▶ _Exercise description_: Check every line of the data below for "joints". Copy each one that has it.

▶ _Provided material_:
===

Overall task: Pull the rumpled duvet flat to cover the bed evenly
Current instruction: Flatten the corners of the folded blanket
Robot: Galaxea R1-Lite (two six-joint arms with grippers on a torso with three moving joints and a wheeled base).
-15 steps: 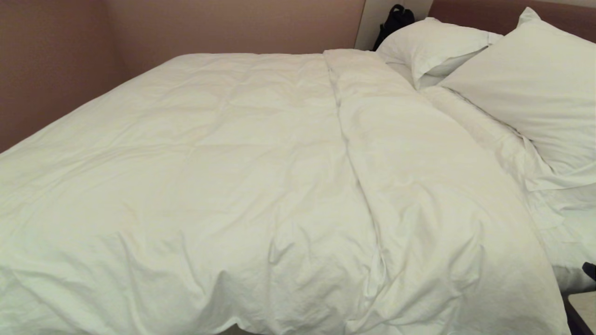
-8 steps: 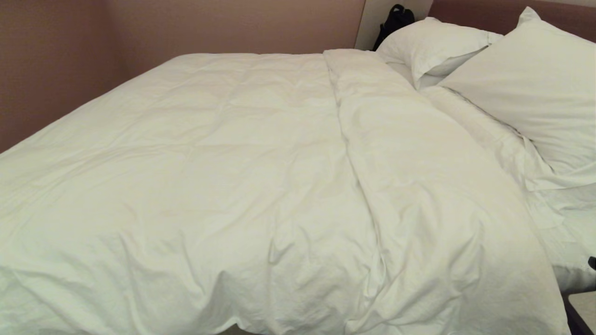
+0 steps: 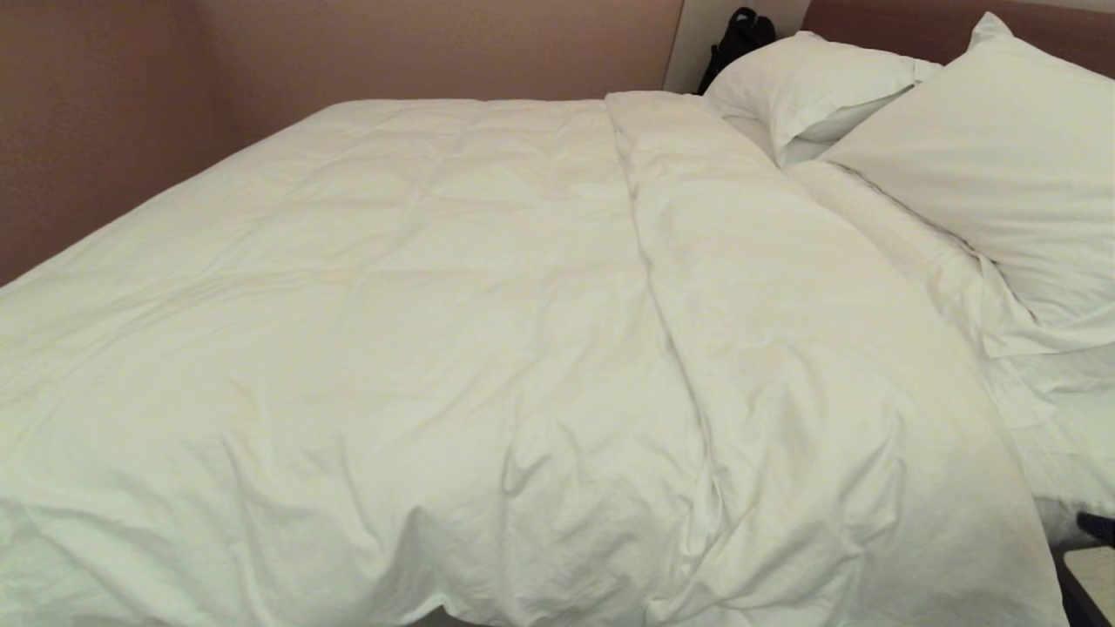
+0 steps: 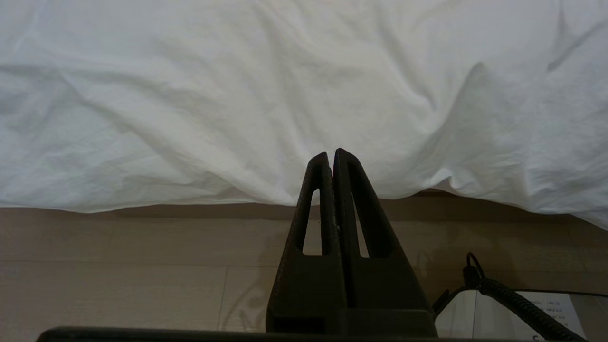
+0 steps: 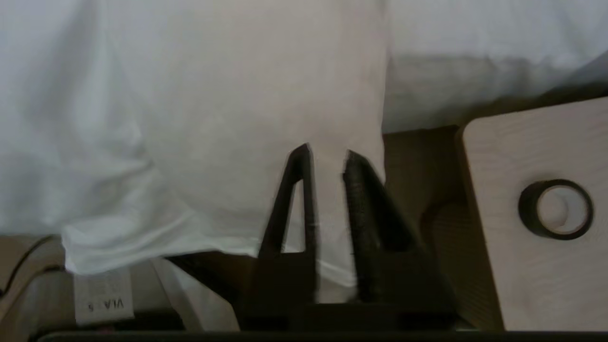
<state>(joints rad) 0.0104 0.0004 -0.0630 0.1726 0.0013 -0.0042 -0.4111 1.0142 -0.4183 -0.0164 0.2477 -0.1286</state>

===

▶ _Output for this exercise_:
Robot: Galaxea R1-Lite (two six-joint arms with grippers on a torso with three moving joints and a wheeled base).
<state>(joints rad) 0.0104 0.0004 -0.0630 0.1726 0.0013 -0.0042 -0.4111 1.0142 -0.4183 -0.0164 0.2477 -0.1286</state>

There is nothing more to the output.